- Assignment:
Look for the line containing "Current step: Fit" in the entries below, then print that line and all that follow it exactly.

- Source material:
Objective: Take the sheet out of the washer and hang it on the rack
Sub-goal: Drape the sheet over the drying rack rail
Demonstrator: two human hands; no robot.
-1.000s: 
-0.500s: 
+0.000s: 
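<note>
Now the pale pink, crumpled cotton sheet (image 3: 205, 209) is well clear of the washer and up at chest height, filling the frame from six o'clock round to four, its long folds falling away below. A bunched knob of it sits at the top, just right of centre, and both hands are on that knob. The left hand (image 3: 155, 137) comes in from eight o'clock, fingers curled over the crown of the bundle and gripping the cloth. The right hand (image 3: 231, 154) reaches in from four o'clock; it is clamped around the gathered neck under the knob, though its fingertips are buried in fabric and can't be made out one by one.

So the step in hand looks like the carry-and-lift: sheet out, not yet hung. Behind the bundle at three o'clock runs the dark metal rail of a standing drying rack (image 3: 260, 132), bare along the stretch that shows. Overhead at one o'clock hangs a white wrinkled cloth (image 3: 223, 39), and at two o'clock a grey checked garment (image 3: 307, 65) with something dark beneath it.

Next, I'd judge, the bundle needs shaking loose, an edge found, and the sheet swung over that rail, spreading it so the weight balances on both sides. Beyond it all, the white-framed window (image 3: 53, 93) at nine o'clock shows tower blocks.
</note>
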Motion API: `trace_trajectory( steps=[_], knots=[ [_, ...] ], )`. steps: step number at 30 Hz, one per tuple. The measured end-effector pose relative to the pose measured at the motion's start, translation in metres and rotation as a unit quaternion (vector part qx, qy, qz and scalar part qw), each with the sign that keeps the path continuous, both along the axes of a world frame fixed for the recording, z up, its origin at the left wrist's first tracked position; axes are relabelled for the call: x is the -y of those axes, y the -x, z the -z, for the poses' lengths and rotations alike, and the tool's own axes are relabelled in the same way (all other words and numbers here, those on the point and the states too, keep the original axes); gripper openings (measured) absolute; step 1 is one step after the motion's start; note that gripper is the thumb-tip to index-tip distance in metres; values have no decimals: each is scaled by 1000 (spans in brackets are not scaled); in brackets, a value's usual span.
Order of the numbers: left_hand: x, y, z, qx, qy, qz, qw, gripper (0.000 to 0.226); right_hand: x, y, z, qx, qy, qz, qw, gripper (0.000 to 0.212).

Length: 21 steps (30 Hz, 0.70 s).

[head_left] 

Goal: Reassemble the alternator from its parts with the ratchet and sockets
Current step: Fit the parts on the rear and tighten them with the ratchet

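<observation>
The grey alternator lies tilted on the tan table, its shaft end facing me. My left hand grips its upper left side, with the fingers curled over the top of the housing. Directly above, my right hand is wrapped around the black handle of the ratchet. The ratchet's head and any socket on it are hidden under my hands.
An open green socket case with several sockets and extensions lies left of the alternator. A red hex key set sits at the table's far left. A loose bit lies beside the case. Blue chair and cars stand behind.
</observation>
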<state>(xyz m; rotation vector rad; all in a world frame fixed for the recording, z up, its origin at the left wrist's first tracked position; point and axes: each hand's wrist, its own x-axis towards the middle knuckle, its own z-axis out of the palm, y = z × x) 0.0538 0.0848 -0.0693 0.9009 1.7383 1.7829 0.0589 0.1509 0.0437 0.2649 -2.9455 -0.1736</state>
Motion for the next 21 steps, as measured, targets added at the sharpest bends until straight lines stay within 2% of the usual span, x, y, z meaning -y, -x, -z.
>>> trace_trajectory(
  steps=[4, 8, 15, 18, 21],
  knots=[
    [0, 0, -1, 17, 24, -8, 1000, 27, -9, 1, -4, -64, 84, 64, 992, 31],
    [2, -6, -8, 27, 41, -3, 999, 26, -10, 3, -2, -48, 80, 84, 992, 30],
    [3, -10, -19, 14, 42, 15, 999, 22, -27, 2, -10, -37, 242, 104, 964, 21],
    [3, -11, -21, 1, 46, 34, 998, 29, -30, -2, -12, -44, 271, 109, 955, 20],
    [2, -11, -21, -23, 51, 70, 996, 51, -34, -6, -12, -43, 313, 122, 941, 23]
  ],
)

- Response:
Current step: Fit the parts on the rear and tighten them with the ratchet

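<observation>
The grey alternator lies tilted on the tan table, its shaft end facing me. My left hand grips its upper left side, with the fingers curled over the top of the housing. Directly above, my right hand is wrapped around the black handle of the ratchet. The ratchet's head and any socket on it are hidden under my hands.
An open green socket case with several sockets and extensions lies left of the alternator. A red hex key set sits at the table's far left. A loose bit lies beside the case. Blue chair and cars stand behind.
</observation>
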<state>(xyz m; rotation vector rad; all in a world frame fixed for the recording, z up, its origin at the left wrist's first tracked position; point and axes: each hand's wrist, its own x-axis towards the middle knuckle, its own z-axis out of the palm, y = z × x) 0.0538 0.0848 -0.0693 0.9009 1.7383 1.7829 0.0589 0.1509 0.0437 0.2649 -2.9455 -0.1736</state>
Motion for the next 21 steps, as measured, targets added at the sharpest bends until straight lines stay within 2% of the usual span, x, y, z meaning -y, -x, -z.
>>> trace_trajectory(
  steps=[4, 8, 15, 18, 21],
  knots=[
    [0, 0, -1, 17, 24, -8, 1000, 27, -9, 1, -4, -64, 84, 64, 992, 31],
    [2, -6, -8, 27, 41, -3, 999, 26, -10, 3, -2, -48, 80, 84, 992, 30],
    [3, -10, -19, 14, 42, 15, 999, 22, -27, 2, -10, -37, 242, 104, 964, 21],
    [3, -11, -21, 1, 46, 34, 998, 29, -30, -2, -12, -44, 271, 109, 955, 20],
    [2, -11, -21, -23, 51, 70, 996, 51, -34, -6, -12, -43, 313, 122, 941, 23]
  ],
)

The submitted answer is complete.